◆ **Problem**
Leave out every picture and set down, exactly, the lines below from the one holding "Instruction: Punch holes" up to and including the one holding "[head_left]".

◆ **Source data**
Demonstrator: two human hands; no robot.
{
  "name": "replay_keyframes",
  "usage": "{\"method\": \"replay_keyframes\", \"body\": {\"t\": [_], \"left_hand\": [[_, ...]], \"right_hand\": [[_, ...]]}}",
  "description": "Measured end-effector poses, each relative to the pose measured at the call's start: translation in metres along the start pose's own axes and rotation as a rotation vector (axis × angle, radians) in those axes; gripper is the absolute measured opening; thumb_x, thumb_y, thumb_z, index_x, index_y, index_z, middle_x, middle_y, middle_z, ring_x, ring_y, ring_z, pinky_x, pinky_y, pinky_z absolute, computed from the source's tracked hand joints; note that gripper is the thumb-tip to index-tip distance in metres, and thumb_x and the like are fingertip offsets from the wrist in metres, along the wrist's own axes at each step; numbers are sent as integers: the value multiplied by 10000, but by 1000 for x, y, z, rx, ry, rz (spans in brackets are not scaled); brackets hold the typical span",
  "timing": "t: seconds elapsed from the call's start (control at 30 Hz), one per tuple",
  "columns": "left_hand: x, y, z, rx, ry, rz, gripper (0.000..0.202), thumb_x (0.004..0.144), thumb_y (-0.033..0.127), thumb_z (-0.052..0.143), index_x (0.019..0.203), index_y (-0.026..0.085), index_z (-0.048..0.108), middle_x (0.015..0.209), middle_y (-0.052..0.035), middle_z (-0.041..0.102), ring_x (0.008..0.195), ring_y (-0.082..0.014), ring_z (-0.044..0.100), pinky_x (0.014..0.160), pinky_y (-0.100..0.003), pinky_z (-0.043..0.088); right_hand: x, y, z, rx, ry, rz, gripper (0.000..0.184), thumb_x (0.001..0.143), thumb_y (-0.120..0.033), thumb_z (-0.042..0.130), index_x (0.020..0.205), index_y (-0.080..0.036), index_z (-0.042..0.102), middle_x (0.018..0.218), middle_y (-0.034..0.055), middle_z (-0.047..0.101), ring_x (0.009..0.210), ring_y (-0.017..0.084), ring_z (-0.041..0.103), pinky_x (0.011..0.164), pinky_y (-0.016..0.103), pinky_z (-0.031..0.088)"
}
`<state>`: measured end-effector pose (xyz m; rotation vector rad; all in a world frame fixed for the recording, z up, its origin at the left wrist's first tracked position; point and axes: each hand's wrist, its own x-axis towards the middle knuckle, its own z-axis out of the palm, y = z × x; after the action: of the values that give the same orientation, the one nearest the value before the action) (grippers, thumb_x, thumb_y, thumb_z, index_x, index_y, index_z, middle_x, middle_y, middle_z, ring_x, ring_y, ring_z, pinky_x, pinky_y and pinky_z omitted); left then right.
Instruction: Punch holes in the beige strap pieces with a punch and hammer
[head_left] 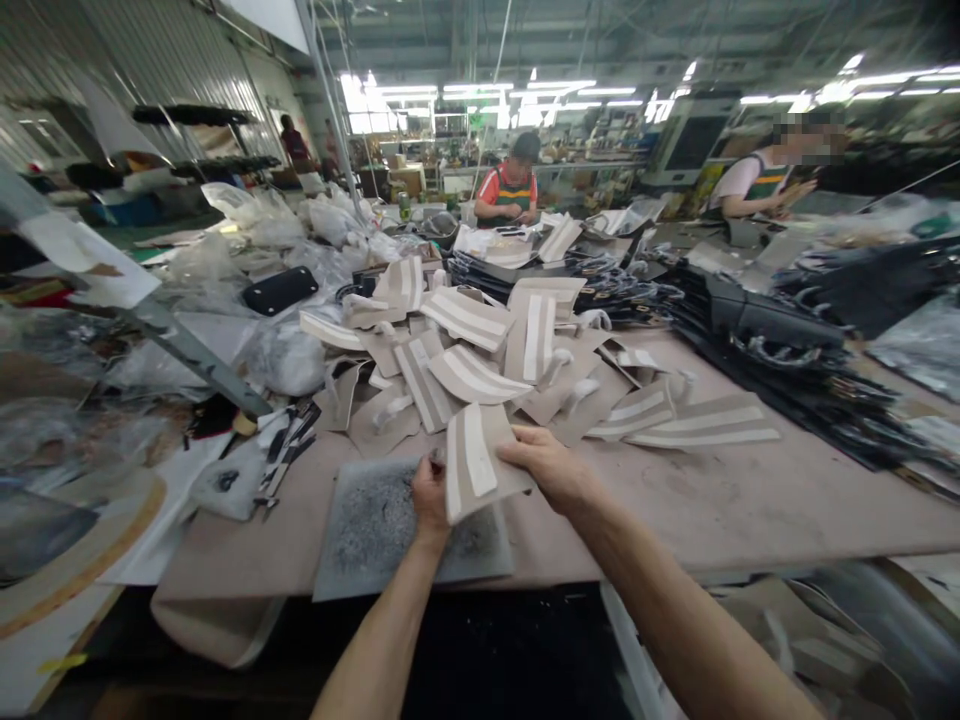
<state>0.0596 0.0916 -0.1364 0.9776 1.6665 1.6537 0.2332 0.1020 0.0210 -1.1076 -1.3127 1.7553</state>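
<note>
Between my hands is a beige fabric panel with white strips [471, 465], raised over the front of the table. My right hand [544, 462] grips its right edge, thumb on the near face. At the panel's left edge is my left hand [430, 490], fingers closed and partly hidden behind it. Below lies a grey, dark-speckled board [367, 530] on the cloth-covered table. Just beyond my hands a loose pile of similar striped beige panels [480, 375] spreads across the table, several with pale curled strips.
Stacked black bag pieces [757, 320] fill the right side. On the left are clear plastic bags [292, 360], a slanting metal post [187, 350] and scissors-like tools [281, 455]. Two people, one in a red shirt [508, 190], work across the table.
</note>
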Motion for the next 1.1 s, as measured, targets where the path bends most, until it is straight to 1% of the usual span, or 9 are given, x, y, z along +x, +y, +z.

◆ **The completed task**
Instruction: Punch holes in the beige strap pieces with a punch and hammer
[head_left] 

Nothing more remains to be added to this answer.